The primary components of Credit Cardholder Fees are -

*        Cash Advance Fees

*        Late Payment Fees

*        Overlimit Fees

Interest Income is materially boosted due to the recent practice of Credit Card Issuers -

(A)        charging Interest often at Usurious Unsecured Interest Rates on the entire Closing Balance for the previous month if the previous month's Purchases are unpaid by the Payment Due Date - even paid a day late or a dollar short; and

(B)        Withdrawing the Interest Free Period on Purchases for up to the subsequent two months - hence three months' interest is charged from the date of each Purchase for up to three consecutive months upon not paying the entire Closing Balance for the previous month by the Payment Due Date as evidenced in -
*       
Example 1 - Unconscionable Conduct - St George Visa Card; and

            *        Example 2 - Unconscionable Conduct - Coles 'No Annual Fee MasterCard' and Coles 'Rewards MasterCard'  

The 80 - 20 Rule (Pareto Principle) applies to Credit Card Issuers' primary revenue source as 33% of Credit cardholders, known as revolvers, pay 100% of Interest And Penalty Fees Revenue.

12.58% circa of Cardholders identified by the Reserve Bank in its Submission to the Senate Inquiry into Matters Relating to Credit Card Interest Rates - Aug 2015  -  Submission 20 as Persistent Revolvers, that are Financially Uneducated And Vulnerable Australians, pay 80% circa of Interest And Penalty Fees.  Put another way, 20% of Credit Cardholders pay 80% circa of Credit Card Issuers operating costs which includes a sizeable portion of the cost of Rewards Schemes that the Financially Educated enjoy a Free Ride - at no material cost and income tax free.  Interchange Fees levied upon Merchants fund the remainder of Rewards Schemes.

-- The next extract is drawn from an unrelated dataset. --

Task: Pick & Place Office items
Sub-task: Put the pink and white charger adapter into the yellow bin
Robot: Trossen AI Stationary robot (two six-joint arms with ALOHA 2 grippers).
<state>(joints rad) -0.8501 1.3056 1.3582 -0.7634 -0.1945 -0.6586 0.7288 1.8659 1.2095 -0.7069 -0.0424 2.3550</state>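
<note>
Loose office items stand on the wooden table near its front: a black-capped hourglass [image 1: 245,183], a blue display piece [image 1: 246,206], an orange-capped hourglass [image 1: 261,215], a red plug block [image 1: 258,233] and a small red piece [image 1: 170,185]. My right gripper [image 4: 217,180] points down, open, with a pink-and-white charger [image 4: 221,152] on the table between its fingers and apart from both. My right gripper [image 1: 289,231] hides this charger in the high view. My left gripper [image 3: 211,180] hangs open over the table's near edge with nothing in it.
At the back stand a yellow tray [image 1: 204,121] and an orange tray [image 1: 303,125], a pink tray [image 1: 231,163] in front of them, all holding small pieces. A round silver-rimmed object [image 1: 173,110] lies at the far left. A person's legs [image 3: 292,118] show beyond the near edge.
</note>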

The User Pays Principle which is applies in over 95% of the range/scope of financial transactions in Australia (eg. filling up the tank with petrol, going to the movies, buying a case of beer, paying the electricity bill, catching the bus to work, paying the rent or mortgage payment) is non-existent when enjoying a Line/s Of Credit with a Credit Card/s.   As evidenced below, Net Interchange Fee income is immaterial to the P&L of a Credit Card Issuers.

 

The above 'pie chart' (on RHS) appears in a journal report titled "Who Pays for Credit Cards?" dated 2001 which displays a break-up of Card Issuers' Revenues for the aggregate of Visa, MasterCard and Discover cards in the USA.  It shows that net U.S. Interest Revenues of 75% and associated Penalty Fees Revenue (Late Payment Fees and Overlimit Fees) of 6.3% and Cash Advance Fees of 5.4% aggregate to 86.7% of U.S. Card Issuers' Annual Revenue.   Interchange Fees charged to the Merchant are only 10.7%.

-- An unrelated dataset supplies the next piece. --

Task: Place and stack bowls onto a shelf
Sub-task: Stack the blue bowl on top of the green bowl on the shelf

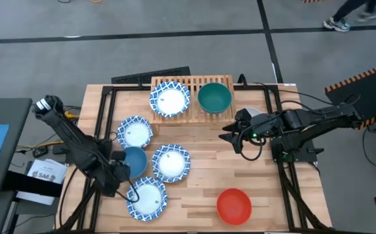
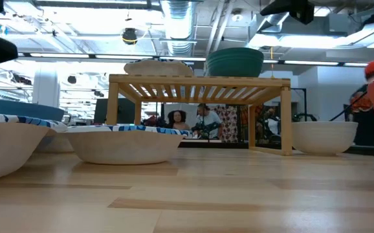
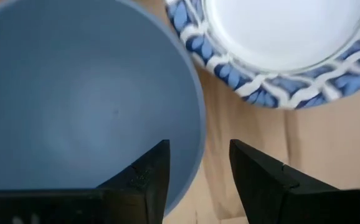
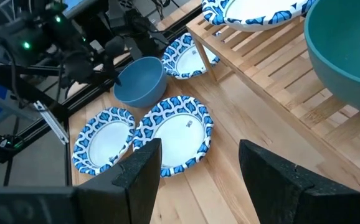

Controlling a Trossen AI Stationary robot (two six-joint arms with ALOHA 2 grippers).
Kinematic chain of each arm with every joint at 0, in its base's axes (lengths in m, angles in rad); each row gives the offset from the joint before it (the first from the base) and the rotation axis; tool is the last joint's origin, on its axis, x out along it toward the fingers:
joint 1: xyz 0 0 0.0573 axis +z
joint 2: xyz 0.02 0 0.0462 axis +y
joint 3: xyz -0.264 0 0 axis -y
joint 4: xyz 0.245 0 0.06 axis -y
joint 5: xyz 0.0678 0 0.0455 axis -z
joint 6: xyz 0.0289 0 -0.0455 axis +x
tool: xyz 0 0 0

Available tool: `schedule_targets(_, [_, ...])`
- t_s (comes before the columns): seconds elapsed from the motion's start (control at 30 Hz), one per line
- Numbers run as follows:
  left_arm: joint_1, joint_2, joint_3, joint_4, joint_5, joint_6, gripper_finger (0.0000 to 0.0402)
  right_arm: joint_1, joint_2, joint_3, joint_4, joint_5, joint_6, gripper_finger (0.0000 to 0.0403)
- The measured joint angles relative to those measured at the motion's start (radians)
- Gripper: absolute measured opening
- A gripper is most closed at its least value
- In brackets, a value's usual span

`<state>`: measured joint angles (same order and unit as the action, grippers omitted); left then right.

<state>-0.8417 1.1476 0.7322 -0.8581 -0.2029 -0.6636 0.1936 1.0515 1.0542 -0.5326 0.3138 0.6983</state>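
The shelf (image 1: pixel 191 116) stands at the table's far edge and carries a patterned bowl (image 1: pixel 170 99) and the green bowl (image 1: pixel 214 97). Three more patterned bowls (image 1: pixel 135 132) (image 1: pixel 170 162) (image 1: pixel 147 198) rest on the table's left half. The plain blue bowl (image 1: pixel 134 161) sits among them. My left gripper (image 3: pixel 198 144) is open, with one finger over the inside of the blue bowl's near-left rim (image 3: pixel 195 106) and one outside it. My right gripper (image 4: pixel 198 155) is open and hovers right of the shelf, above the table. The red bowl (image 1: pixel 233 205) sits near the front edge. The white bowl (image 2: pixel 325 136) is mostly hidden under the right arm.
Black frame rails (image 1: pixel 103 123) run along both sides of the table. Bare planks (image 1: pixel 207 149) lie between the shelf, the patterned bowls and the red bowl. People sit in the room beyond the shelf (image 2: pixel 187 122).
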Motion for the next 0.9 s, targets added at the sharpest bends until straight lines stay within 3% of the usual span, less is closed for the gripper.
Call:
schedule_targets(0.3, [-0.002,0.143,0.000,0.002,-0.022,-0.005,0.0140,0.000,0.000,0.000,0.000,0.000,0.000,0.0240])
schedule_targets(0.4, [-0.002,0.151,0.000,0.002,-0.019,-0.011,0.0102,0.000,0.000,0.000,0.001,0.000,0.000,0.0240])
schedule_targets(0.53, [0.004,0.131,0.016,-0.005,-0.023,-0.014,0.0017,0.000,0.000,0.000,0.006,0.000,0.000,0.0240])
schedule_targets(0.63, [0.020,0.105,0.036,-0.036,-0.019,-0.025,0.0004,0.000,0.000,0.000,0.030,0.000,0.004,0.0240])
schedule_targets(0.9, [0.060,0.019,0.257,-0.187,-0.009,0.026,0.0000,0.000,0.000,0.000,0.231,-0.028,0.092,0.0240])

The following statement is from the Reserve Bank's Submission to the Senate Inquiry into Matters Relating to Credit Card Interest Rates  - August 2015       

 

“The tendency for interchange rates to rise to high levels is most apparent in unregulated jurisdictions like the United States where credit card interchange rates in the MasterCard system are as high as 3.25 per cent plus 10 cents, implying that – after scheme fees and acquirer margin – some merchants may pay over 3½ per cent in merchant service fees for high rewards cards.” 

So in Australia, where the RBA has materially pegged Interchange Fees (see quote immediately below), the percentage of Net Revenue from Interest and Late Payment Fees is likely to also exceed 80% of Total Net Revenues.

“What are the RBA's new interchange standards?

The weighted-average benchmarks will remain the primary element of interchange regulation. The weighted-average benchmark for credit cards will remains at 0.50 per cent. The weighted-average benchmark for debit cards will be lowered from 12 cents to 8 cents, effective 1 July 2017,consistent with the fall in average transaction values since the debit benchmark was introduced.

The weighted-average benchmarks will be supplemented by caps on any individual interchange fee within a scheme's schedule. No credit card interchange fee will be permitted to exceed 0.80 per cent and no debit interchange fee will be able to exceed 15 cents if levied as a fixed amount or 0.20 per cent if levied as a percentage amount.”

Significantly in the USA, the annual Report to the Congress on the Profitability of Credit Card Operations of Depository Institutions - June 2016 includes the below Table 2 which shows that US Credit Card Issuers in 2015 had Net Interest Income of 8.73% and total non-Interest income of -1.94% of average quarterly assets.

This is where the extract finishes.